YOUR ASSIGNMENT >>
All lines from the beginning of the listing through the line with "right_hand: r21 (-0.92" are to be copied word for word; the pictures are not.

****

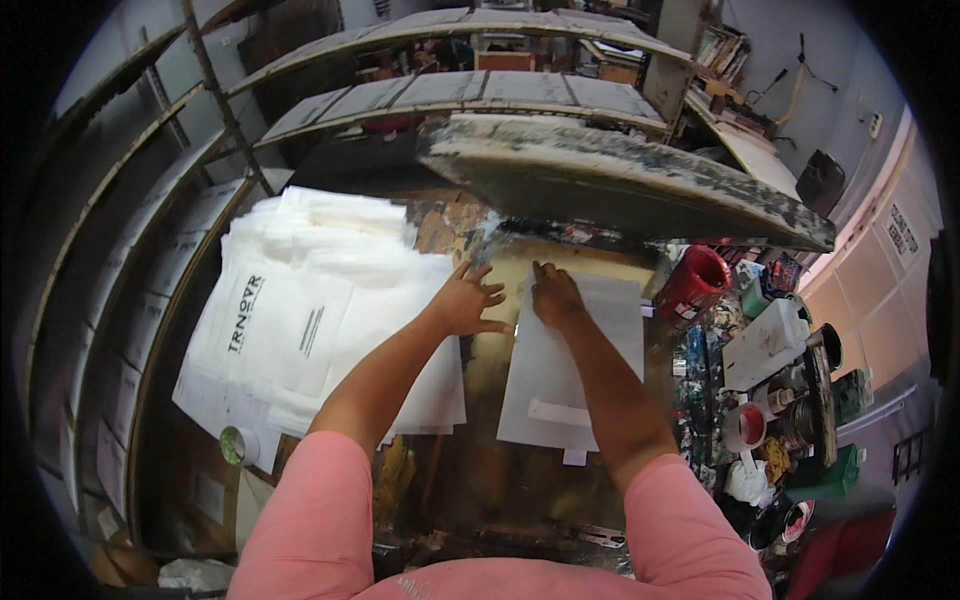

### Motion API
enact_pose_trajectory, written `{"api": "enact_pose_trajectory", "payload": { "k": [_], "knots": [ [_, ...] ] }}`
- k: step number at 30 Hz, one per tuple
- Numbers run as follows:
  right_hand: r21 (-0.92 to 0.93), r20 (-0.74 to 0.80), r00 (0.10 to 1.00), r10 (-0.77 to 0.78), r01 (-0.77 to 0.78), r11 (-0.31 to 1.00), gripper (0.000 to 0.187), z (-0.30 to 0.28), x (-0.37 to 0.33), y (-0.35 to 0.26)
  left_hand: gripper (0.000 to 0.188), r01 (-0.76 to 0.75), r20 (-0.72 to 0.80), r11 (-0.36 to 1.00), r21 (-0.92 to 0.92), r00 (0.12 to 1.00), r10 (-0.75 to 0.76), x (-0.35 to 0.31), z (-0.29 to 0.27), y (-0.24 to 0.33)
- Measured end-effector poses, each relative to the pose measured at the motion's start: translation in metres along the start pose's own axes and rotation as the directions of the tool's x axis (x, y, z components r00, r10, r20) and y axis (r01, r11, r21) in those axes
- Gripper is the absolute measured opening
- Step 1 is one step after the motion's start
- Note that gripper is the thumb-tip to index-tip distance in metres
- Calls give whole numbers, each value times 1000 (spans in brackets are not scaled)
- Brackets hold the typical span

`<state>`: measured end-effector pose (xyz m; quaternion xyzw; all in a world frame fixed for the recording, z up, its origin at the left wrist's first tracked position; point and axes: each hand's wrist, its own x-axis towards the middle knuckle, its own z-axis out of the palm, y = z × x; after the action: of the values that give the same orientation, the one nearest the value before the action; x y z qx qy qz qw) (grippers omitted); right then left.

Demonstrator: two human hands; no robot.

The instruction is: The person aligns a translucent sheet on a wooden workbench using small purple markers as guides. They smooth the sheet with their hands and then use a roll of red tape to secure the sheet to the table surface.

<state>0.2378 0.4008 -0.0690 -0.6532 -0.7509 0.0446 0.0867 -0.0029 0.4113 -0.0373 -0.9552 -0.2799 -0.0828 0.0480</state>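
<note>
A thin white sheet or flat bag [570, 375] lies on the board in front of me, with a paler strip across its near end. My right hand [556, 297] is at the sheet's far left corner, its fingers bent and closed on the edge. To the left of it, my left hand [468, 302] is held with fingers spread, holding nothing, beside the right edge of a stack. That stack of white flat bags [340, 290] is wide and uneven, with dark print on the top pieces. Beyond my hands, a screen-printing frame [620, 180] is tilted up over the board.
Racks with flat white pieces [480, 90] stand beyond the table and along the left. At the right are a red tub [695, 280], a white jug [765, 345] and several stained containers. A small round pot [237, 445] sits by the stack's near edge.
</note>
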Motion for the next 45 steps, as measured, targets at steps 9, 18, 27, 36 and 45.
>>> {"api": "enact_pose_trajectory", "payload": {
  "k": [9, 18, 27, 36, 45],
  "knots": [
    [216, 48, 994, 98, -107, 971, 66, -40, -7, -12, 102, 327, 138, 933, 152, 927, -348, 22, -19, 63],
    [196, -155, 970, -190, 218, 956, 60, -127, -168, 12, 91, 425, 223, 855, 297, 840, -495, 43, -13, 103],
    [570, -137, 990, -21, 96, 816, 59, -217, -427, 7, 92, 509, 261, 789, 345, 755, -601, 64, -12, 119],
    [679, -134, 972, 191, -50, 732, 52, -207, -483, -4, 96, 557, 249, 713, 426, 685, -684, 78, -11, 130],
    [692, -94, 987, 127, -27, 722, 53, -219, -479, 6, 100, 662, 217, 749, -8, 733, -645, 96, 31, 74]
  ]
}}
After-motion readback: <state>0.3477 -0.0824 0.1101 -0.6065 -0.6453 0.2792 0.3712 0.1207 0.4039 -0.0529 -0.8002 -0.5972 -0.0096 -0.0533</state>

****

TASK RESULT >>
### Motion API
enact_pose_trajectory, written `{"api": "enact_pose_trajectory", "payload": { "k": [_], "knots": [ [_, ...] ] }}`
- k: step number at 30 Hz, one per tuple
- Numbers run as follows:
  right_hand: r21 (-0.92 to 0.93), r20 (-0.74 to 0.80), r00 (0.10 to 1.00), r10 (-0.77 to 0.78), r01 (-0.77 to 0.78), r11 (-0.31 to 1.00), gripper (0.000 to 0.187), z (-0.30 to 0.28), x (-0.37 to 0.33), y (-0.35 to 0.26)

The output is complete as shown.